Friday, October 10, 2014

@ Museum of Musical Instruments, Brussels

by Christopher Brent Murray

Two hundred years ago this November, Antoine-Joseph Sax, called Adolphe, was born in Dinant. Today, the Museum of Musical Instruments in Brussels, or MIM,<1> has devoted an entire floor of its complex to celebrating his bicentennial in an exhibition titled “SAX200.”

Adolphe Sax, 1844
after an engraving by Charles Baugniet
MIM, Brussels

Although Sax lived in Belgium from its foundation in 1830 until relocating to Paris in 1843, defining his nationality is a refreshingly delicate task, given that we was born during the Congress of Vienna. His case was briefly debated on the MusiSorbonne listserv (the Francophone equivalent of AMS-L) at the time of the call for papers for the international Sax conference held at the MIM in July 2014. Nicolas Meeùs offered the comfortable conclusion that Sax’s confusingly stateless status is, in fact, typically Belgian. (Claims of belgitude, are a sort of local sport, with past musical targets ranging from Josquin to Beethoven to Franck.) A part of Sax’s vast personal collection of musical instruments ended up in Belgium following an auction of his effects that resulted from his declaring bankruptcy. They form an important part of the MIM collection and have been supplemented here by numerous loans from outside institutions.

Sax is of course best remembered for creating the saxophone. Simply put, this was achieved (around 1840) by transforming the clarinet, with its wooden cylindrical bore, into a new instrument with a conical brass bore. Sax’s first great success, however, was the saxhorn, an instrument that changed the face of nineteenth-century military and amateur brass ensembles, and caused Sax no small amount of worry from jealous competitors. SAX200 crafts the portrait of an restlessly inventive man, a sort of musical Edison, difficult to imagine existing outside of the nineteenth century with its increasingly efficient factories, industrial exhibitions, and international patents aimed at protecting intellectual property.

Trombone with six valves
and seven bells, 1876
MIM, Brussels, 1288
Visitors to the exhibition are equipped with headsets (included with admission) that allow them to hear descriptions of the presented objects and iconography in a range of languages. Most interesting are the musical excerpts performed and recorded on a selection of the some 200 instruments on display, including exotic creations for use on stage in operas like Aïda and Sigurd. It is a pity that more of these were not, I suppose, in good enough condition to be played, because such recordings truly bring the display case to life. My personal favorite was the bizarre Swanee-Sax, a 1927 creation crossing the slide whistle and the saxophone. The instrument, with its timbre situated somewhere between that of a kazoo and a theremin, immediately transports the listener to a jazz-age nightclub.

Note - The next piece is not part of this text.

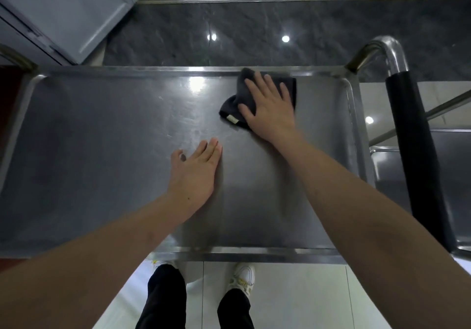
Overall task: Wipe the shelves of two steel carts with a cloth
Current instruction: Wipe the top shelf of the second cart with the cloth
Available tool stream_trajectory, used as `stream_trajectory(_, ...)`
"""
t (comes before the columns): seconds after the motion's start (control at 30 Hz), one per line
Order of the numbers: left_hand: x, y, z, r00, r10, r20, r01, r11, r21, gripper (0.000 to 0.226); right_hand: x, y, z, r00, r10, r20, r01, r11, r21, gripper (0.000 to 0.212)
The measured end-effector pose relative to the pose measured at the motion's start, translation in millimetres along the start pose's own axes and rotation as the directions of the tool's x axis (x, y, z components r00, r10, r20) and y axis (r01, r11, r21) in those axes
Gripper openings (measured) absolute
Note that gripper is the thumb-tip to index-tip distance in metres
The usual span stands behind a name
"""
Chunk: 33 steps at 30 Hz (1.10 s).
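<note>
R hand (270, 107) flat, fingers spread wide, pressing dark cloth (230, 111) on top shelf (102, 150) near cart handle (413, 135). L hand (195, 173) flat, bracing (holds nothing). Keep even pressure, overlap strokes, 1 pass into corners.

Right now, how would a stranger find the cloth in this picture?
Look at the steel shelf that fills the middle of the view. Near its far right corner, the right hand presses flat on the cloth. It is dark grey, crumpled, with a small pale tag.
</note>
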<state>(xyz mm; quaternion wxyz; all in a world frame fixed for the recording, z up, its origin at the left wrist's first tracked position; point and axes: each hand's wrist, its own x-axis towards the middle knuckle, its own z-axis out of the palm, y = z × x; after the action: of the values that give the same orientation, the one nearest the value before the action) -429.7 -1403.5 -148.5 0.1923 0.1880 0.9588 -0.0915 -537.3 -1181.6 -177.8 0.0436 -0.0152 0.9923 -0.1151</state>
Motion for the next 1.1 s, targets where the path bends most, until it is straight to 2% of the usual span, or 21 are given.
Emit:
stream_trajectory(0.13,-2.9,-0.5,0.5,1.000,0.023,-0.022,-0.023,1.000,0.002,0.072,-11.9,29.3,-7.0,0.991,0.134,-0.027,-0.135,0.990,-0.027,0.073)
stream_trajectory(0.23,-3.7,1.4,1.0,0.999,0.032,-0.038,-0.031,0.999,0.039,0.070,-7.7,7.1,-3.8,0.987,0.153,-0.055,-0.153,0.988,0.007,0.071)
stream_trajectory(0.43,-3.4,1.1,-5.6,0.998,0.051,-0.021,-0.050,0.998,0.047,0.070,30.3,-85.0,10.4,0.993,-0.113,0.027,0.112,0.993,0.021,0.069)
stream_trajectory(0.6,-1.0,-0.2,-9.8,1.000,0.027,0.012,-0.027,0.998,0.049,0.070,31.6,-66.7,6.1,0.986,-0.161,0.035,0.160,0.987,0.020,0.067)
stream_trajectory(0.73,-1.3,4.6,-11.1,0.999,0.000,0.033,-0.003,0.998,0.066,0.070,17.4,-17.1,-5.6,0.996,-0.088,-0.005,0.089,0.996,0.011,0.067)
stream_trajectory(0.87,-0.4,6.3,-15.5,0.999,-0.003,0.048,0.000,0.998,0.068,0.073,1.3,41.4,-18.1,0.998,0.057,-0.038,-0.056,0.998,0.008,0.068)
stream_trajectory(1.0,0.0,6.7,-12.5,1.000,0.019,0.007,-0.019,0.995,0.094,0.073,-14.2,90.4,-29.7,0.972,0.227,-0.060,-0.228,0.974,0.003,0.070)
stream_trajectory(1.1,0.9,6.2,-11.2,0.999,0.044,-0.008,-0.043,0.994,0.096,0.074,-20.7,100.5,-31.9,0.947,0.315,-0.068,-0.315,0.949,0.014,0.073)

The SAX200 exhibition runs until January 11, 2015, and is well “worth the detour” as the Michelin guide would say, especially as it is only a short train ride for those who might find themselves in Paris, London, or Amsterdam in the coming months. The museum’s entrance is housed in an art nouveau monument, the extravagant shell of the former “Old England” department store. Built in 1898, its vegetal filigree ornaments a forward-thinking iron-and-glass structure that makes the most of its view from the Mont des Arts. A rooftop restaurant-café makes for pleasant contemplation of the city below.

Museum of Musical Instruments, Brussels

Christopher Brent Murray is a postdoctoral chargé de recherches with the FRS-FNRS (Fonds National de la Recherche Scientifique) at the Université libre de Bruxelles, where he is also in charge of undegraduate analysis instruction.

<1>MIM (pronounced “meme”) results from the happy possibility of a common acronym in both French and Flemish: Musée des instruments de musique or Muziekinstrumentenmuseum.